▶ _Problem to work on_
The whole listing below needs to be duplicated exactly, pictures aside.

____________________

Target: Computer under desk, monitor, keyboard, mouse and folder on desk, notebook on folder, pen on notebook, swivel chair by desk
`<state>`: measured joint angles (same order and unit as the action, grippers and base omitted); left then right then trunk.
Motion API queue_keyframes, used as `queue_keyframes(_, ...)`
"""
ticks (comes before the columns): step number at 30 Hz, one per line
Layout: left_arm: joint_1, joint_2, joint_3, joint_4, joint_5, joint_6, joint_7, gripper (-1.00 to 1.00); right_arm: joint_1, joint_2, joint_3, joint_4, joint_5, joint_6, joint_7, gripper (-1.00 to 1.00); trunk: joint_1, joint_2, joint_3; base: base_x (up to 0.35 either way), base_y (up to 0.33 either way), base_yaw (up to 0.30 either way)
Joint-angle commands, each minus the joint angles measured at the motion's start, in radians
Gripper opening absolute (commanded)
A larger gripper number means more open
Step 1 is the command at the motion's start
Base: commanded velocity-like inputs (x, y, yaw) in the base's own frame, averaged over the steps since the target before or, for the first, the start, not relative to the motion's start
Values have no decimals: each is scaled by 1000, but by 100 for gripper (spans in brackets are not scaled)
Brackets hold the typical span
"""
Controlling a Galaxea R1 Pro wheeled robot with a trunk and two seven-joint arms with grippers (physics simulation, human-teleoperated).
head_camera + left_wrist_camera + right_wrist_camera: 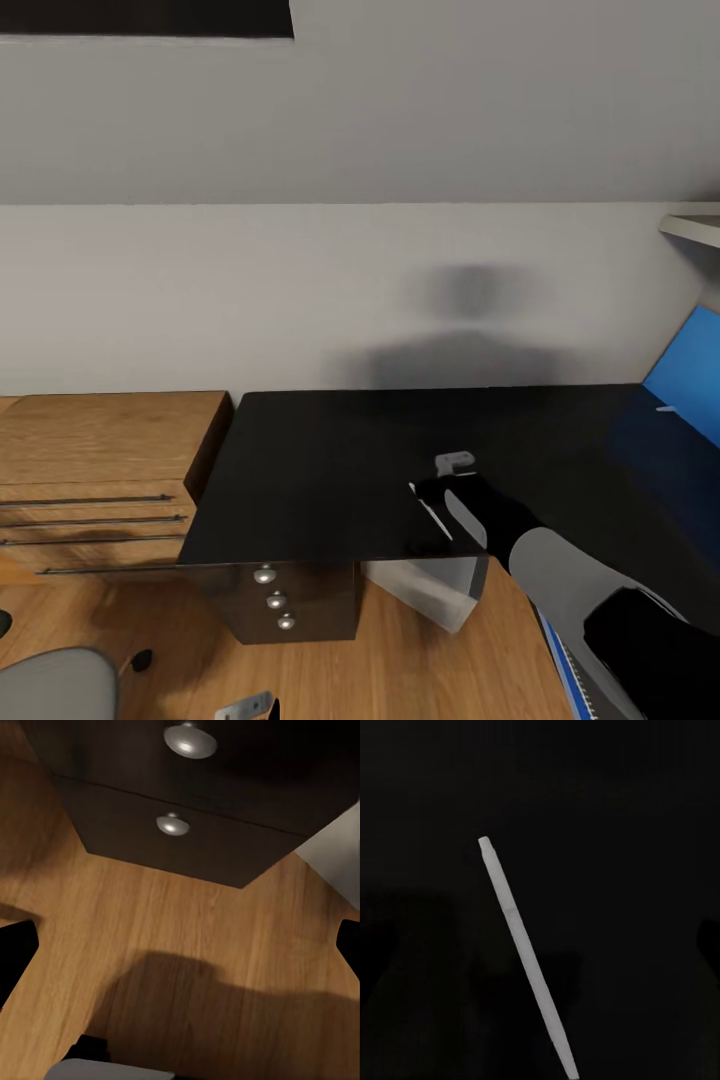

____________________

▶ _Exercise response_
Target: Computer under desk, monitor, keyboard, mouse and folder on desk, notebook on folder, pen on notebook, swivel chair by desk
`<state>`: measured joint angles (same order and unit as the action, grippers and base omitted); left then right then trunk.
Motion API queue_keyframes, used as `queue_keyframes(_, ...)`
"""
ticks (comes before the columns): step number at 30 Hz, one per line
Layout: left_arm: joint_1, joint_2, joint_3, joint_4, joint_5, joint_6, joint_7, gripper (-1.00 to 1.00); right_arm: joint_1, joint_2, joint_3, joint_4, joint_5, joint_6, joint_7, gripper (-1.00 to 1.00); trunk: joint_1, joint_2, joint_3; base: base_x (up to 0.35 either way), base_y (up to 0.33 either way), base_yaw (up to 0.30 either way)
Joint-angle commands, each minus the joint angles measured at the motion's start, in radians
Gripper opening absolute (commanded)
A larger gripper number means more open
Step 1 is the command at the motion's start
Base: commanded velocity-like inputs (x, y, yaw) in the base's own frame, averaged over the steps since the target before or, for the first, the start, not relative to the motion's start
Values have no decimals: each is scaled by 1000, but by 100 for gripper (spans in brackets are not scaled)
Brackets hold the typical span
"""
Controlling a Galaxea R1 Pro wheeled robot with a trunk and two seven-joint arms with grippers (physics simulation, human-teleoperated).
head_camera + left_wrist_camera + right_wrist_camera: 

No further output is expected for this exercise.